For example, to access the docking scores for the dopamine D4 receptor screen, a user would click the “Browse by Target” button which navigates to a page showing every available target. Clicking “View” for the D4 target shows a folder called “Lyu_2019” and clicking the folder brings the user to a page showing the folders for each level of data from the screen: “dockfiles,” “Poses,” “InVitroResults,” and “DockingResults.” Finally, clicking on “DockingResults” navigates to a screen with the downloadable file “D4_screen_table.csv.gz” which contains the ZINC IDs, SMILES, and docking scores for every molecule in the screen.

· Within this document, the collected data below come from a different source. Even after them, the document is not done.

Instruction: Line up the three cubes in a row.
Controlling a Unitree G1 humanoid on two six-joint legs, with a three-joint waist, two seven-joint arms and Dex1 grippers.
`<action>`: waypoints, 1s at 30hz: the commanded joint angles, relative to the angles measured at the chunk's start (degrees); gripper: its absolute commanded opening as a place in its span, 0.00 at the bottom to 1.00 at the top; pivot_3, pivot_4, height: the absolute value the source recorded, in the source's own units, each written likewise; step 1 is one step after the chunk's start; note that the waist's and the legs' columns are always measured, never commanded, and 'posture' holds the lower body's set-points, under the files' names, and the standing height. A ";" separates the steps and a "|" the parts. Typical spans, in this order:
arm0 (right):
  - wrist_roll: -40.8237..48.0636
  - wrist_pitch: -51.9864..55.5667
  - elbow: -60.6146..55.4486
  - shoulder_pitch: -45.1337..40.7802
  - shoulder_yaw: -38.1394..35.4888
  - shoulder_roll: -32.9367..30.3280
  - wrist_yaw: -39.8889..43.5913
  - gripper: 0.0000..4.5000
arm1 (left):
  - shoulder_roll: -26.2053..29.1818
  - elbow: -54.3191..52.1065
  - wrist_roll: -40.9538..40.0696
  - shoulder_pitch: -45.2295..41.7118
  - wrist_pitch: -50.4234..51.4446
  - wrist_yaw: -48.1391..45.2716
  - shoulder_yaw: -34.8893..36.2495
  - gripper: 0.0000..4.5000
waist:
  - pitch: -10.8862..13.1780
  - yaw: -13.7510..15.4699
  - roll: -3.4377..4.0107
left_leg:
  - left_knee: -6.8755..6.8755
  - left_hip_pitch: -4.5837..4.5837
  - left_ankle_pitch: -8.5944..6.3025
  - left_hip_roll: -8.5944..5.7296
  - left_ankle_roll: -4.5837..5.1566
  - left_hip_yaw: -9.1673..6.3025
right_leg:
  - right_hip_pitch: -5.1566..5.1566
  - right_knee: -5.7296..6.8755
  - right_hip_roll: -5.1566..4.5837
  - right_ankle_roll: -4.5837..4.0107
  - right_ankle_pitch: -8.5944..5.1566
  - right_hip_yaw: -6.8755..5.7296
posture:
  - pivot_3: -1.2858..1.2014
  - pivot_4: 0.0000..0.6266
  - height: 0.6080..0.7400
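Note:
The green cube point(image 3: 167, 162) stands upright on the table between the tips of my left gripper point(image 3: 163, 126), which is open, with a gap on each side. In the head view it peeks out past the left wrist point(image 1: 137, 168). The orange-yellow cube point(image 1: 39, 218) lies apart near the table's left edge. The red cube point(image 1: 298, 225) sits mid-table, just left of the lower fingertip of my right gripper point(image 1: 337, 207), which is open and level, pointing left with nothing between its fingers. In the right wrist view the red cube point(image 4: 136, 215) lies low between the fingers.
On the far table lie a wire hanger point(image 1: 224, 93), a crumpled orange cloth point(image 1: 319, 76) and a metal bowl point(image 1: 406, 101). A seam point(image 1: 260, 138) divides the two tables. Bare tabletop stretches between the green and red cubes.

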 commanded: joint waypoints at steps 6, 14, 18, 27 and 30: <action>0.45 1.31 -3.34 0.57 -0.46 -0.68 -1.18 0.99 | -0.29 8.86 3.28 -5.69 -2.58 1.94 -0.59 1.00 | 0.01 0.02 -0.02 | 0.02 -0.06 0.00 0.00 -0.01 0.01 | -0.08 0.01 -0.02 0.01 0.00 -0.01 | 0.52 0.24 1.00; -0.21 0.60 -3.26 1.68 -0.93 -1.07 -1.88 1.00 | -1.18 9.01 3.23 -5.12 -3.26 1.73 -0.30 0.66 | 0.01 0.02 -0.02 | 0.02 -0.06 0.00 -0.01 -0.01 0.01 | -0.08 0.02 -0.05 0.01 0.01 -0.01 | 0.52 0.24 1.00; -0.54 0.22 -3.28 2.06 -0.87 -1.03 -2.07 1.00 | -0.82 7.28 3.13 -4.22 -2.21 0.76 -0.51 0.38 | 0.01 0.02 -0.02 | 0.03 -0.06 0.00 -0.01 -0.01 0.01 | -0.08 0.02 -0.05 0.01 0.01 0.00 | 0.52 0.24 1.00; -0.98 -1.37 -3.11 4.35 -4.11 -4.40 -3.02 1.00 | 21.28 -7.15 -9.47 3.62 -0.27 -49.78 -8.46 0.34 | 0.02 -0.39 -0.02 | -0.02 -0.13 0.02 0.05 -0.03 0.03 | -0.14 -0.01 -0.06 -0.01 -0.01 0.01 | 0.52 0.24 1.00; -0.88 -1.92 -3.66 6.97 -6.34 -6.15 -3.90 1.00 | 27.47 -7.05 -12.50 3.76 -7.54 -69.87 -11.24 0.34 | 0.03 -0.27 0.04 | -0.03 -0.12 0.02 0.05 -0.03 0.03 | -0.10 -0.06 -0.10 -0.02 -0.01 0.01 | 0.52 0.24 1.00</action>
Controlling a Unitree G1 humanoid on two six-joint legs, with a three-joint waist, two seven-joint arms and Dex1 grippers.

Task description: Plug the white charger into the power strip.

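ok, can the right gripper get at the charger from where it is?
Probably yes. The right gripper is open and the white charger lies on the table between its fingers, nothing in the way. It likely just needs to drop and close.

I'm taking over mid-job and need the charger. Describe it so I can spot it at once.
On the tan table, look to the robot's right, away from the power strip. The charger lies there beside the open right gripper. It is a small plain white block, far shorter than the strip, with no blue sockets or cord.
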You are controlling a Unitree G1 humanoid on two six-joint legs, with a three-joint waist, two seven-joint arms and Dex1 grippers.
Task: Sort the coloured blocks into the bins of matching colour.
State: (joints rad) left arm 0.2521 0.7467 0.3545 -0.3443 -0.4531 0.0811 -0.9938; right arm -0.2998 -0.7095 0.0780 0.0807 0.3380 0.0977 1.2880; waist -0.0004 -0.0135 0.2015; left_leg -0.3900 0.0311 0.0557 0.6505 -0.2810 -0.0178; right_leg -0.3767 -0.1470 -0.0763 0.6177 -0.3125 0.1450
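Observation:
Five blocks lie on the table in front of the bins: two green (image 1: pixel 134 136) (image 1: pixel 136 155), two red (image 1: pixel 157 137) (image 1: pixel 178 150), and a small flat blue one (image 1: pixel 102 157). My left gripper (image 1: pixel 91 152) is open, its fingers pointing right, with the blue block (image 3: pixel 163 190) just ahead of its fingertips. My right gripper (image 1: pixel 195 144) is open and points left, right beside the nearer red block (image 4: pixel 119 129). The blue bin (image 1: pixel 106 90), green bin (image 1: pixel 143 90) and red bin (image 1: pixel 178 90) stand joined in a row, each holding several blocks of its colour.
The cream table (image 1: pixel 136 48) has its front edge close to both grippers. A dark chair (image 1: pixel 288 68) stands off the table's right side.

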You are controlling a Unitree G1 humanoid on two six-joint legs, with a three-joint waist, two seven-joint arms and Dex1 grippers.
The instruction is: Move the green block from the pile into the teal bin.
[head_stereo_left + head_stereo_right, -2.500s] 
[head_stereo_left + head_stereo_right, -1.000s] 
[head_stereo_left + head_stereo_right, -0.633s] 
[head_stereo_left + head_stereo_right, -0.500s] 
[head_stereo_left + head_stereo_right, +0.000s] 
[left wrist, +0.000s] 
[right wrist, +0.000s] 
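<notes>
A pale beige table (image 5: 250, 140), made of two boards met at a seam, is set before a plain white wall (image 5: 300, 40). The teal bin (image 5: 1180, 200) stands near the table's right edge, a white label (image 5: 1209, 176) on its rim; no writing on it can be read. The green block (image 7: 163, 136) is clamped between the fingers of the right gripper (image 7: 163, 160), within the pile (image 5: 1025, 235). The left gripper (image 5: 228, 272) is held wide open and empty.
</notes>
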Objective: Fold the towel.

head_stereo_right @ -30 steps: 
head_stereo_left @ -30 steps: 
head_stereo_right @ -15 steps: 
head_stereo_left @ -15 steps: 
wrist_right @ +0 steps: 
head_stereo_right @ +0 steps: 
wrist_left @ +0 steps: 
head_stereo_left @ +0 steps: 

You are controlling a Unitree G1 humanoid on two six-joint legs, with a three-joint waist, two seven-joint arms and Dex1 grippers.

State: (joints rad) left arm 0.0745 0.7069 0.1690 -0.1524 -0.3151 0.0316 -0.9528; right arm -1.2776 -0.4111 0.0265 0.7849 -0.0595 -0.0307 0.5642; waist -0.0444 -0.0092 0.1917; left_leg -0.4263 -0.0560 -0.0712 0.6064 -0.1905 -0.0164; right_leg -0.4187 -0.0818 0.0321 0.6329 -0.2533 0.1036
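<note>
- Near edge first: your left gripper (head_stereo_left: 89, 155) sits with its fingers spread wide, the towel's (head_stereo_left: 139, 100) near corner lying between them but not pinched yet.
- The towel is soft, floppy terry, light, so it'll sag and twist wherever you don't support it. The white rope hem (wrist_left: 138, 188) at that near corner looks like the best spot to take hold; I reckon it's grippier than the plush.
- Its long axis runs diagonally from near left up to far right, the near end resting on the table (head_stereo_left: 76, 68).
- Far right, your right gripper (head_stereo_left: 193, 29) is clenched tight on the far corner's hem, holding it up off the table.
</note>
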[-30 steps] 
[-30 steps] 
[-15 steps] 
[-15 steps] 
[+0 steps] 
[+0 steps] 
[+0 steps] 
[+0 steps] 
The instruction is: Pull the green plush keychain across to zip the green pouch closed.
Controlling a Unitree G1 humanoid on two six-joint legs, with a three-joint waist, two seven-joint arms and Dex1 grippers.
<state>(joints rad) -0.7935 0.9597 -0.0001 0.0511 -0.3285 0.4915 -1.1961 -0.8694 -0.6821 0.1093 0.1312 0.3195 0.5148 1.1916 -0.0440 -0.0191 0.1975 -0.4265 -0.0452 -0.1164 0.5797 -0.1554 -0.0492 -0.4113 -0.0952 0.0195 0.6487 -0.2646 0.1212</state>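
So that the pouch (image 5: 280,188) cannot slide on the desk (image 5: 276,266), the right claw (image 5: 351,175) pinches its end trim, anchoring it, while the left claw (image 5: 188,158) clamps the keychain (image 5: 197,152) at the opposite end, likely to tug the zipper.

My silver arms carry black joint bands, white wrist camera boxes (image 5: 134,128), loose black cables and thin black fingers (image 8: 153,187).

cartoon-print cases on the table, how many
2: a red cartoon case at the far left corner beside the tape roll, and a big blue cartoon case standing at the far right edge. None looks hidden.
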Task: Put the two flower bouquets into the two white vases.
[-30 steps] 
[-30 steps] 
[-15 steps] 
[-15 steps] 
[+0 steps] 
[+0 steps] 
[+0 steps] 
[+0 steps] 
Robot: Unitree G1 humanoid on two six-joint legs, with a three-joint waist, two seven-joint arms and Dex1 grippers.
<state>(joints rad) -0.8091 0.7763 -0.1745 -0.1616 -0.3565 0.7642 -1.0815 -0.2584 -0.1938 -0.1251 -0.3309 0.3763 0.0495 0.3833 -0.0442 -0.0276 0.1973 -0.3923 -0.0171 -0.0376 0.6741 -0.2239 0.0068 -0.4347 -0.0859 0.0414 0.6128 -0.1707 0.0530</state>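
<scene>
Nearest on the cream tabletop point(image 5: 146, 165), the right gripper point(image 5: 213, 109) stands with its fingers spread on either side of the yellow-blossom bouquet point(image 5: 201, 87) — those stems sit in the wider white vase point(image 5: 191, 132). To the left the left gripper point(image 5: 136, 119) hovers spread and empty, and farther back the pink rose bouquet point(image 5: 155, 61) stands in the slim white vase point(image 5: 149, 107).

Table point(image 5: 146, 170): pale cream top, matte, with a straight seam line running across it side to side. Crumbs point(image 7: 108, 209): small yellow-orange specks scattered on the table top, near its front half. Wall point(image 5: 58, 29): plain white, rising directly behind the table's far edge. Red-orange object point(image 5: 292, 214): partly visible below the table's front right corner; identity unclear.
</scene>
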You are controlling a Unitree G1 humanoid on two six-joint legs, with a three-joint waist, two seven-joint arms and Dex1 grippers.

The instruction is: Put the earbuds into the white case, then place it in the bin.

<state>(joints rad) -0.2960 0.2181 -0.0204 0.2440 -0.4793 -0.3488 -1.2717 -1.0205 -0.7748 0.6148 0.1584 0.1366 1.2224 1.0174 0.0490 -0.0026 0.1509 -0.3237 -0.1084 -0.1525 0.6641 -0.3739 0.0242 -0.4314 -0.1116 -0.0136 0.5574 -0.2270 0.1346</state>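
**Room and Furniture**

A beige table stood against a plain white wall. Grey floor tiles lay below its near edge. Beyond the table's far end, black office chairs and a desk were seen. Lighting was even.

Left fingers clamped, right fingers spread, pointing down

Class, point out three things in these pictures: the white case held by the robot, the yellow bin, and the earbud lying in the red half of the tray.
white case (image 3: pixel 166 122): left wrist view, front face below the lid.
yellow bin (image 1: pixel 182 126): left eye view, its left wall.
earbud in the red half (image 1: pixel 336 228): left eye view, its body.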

Impact of training set size and sampling on Chemprop performance.

While we do not introduce or apply new ML methods here, we thought it would be interesting to train ML models with these datasets as a proof of concept for the possible utility of this dataset. Accordingly, we applied the well-known framework Chemprop40, 45 on subsets of the docking scores from campaigns against AmpC β-lactamase (AmpC)4, 5HT2A9, and Sigma239, containing 1,468,863,655, 1,630,264,067, and 468,639,651 molecules, respectively. The large datasets allowed us to systematically investigate the effects of training set size and data sampling strategies.

We investigated training set sizes of 1,000, 10,000, 100,000, and 1,000,000 molecules sampled from the datasets using three strategies: random sampling across the entire dataset, random sampling from the top ranking 1% of molecules only, and a stratified approach where 80% of the training set was randomly sampled from the top ranking 1% of molecules and the remaining 20% was sampled from the rest of the dataset. We created test sets by randomly sampling 100,000,000 molecules from each dataset. We evaluated model performance using the Pearson correlation between predicted and true scores across the entire test set and the top 0.01% scoring molecules, ensuring no overlap with the training set. Additionally, we measured the logAUC, which quantifies the fraction of the top 0.01% molecules found as a function of the screened library fraction on the logarithmic scale (Fig. 2C). This metric captures the model’s ability to enrich for the true top 0.01% scoring molecules in its top predictions and is widely used in docking studies4648.

Figure 2.

Figure 2.

(A) Overview of the datasets, training set sizes, sampling strategies, and evaluation metrics used to investigate the ability of Chemprop models to predict DOCK scores. (B) Effects of increasing the training set size on the three evaluation metrics for AmpC. The bars represent the minimum and maximum performance across five replicates. (C) AmpC log recall curves of the top 0.01% scoring molecules for the three sampling strategies using increasing training set sizes. The shaded region represents the minimum and maximum performance across five replicates. The dashed black line represents a random predictor.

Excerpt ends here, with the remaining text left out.